━━━━━ DATASET EXTRACT

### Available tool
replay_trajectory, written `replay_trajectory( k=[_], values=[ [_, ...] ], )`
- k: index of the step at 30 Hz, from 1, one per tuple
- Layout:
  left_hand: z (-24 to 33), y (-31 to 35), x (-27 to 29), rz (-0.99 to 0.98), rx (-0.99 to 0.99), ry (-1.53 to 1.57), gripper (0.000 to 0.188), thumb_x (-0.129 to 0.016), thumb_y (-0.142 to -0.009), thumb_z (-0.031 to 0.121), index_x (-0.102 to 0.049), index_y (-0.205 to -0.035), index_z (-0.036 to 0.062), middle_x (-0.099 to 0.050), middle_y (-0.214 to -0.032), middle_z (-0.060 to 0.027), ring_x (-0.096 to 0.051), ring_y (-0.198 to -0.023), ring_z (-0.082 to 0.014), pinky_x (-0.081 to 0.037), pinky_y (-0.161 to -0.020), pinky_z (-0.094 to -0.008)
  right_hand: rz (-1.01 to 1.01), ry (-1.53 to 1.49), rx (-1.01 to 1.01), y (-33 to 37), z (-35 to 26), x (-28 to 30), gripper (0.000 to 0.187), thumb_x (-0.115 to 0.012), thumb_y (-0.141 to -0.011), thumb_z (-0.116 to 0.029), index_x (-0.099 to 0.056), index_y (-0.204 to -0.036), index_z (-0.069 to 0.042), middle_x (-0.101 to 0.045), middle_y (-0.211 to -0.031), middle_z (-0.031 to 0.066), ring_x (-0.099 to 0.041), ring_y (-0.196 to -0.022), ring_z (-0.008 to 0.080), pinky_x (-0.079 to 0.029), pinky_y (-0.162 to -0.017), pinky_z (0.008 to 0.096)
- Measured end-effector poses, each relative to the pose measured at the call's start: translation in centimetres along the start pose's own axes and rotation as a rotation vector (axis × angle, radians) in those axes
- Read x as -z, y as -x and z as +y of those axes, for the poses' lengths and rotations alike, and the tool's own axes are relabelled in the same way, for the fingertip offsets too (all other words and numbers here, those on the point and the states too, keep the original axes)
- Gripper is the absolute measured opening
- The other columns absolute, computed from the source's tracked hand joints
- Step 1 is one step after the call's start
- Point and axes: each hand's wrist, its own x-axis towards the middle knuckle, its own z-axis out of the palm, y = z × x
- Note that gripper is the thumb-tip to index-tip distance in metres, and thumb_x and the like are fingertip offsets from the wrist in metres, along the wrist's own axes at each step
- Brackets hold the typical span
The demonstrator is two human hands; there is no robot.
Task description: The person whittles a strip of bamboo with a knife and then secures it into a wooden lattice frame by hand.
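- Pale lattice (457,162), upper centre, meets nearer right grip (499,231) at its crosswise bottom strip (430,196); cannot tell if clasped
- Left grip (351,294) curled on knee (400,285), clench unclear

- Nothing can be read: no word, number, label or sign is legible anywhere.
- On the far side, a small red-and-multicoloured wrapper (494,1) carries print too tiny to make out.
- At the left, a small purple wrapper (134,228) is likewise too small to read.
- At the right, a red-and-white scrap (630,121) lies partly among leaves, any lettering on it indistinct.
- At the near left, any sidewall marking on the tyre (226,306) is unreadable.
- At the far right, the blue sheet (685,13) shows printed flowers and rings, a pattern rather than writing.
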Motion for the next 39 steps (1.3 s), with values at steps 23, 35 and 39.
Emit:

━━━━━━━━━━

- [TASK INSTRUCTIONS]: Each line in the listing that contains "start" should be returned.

- [RESULT FOR THIS TASK]:
- Measured end-effector poses, each relative to the pose measured at the call's start: translation in centimetres along the start pose's own axes and rotation as a rotation vector (axis × angle, radians) in those axes
- Step 1 is one step after the call's start

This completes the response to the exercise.